_INSTRUCTIONS TO FOLLOW_: This exercise needs all of the entries set down again, exactly as they read.

─── GIVEN DATA ───

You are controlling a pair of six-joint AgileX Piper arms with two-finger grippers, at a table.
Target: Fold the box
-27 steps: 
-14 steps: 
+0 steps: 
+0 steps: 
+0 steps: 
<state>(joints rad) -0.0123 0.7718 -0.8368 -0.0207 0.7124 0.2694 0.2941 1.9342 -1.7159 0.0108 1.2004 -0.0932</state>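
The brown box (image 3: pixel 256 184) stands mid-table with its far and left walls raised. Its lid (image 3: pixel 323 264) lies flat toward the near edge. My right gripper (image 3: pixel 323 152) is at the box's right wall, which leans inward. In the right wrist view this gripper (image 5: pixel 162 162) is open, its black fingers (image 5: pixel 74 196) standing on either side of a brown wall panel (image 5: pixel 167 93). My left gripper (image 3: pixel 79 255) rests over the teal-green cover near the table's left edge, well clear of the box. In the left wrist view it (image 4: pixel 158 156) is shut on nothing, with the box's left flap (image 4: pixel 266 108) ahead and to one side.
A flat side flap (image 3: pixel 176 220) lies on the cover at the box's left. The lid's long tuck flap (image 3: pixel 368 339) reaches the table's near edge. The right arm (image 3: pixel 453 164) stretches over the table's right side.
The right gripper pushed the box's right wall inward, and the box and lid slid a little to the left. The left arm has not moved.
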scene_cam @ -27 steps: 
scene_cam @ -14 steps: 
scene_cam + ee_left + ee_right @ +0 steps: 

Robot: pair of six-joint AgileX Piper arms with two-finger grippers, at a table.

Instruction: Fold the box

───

_ANSWER BOX_:
You are controlling a pair of six-joint AgileX Piper arms with two-finger grippers, at a table.
Target: Fold the box
-27 steps: 
-14 steps: 
+0 steps: 
+0 steps: 
+0 steps: 
<state>(joints rad) -0.0123 0.7718 -0.8368 -0.0207 0.7124 0.2694 0.2941 1.9342 -1.7159 0.0108 1.2004 -0.0932</state>
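The brown box (image 3: pixel 256 184) stands mid-table with its far and left walls raised. Its lid (image 3: pixel 323 264) lies flat toward the near edge. My right gripper (image 3: pixel 323 152) is at the box's right wall, which leans inward. In the right wrist view this gripper (image 5: pixel 162 162) is open, its black fingers (image 5: pixel 74 196) standing on either side of a brown wall panel (image 5: pixel 167 93). My left gripper (image 3: pixel 79 255) rests over the teal-green cover near the table's left edge, well clear of the box. In the left wrist view it (image 4: pixel 158 156) is shut on nothing, with the box's left flap (image 4: pixel 266 108) ahead and to one side.
A flat side flap (image 3: pixel 176 220) lies on the cover at the box's left. The lid's long tuck flap (image 3: pixel 368 339) reaches the table's near edge. The right arm (image 3: pixel 453 164) stretches over the table's right side.
The right gripper pushed the box's right wall inward, and the box and lid slid a little to the left. The left arm has not moved.
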scene_cam @ -27 steps: 
scene_cam @ -14 steps: 
scene_cam + ee_left + ee_right @ +0 steps: 

Robot: pair of six-joint AgileX Piper arms with two-finger grippers, at a table.

Instruction: Fold the box

Nothing else goes with this output.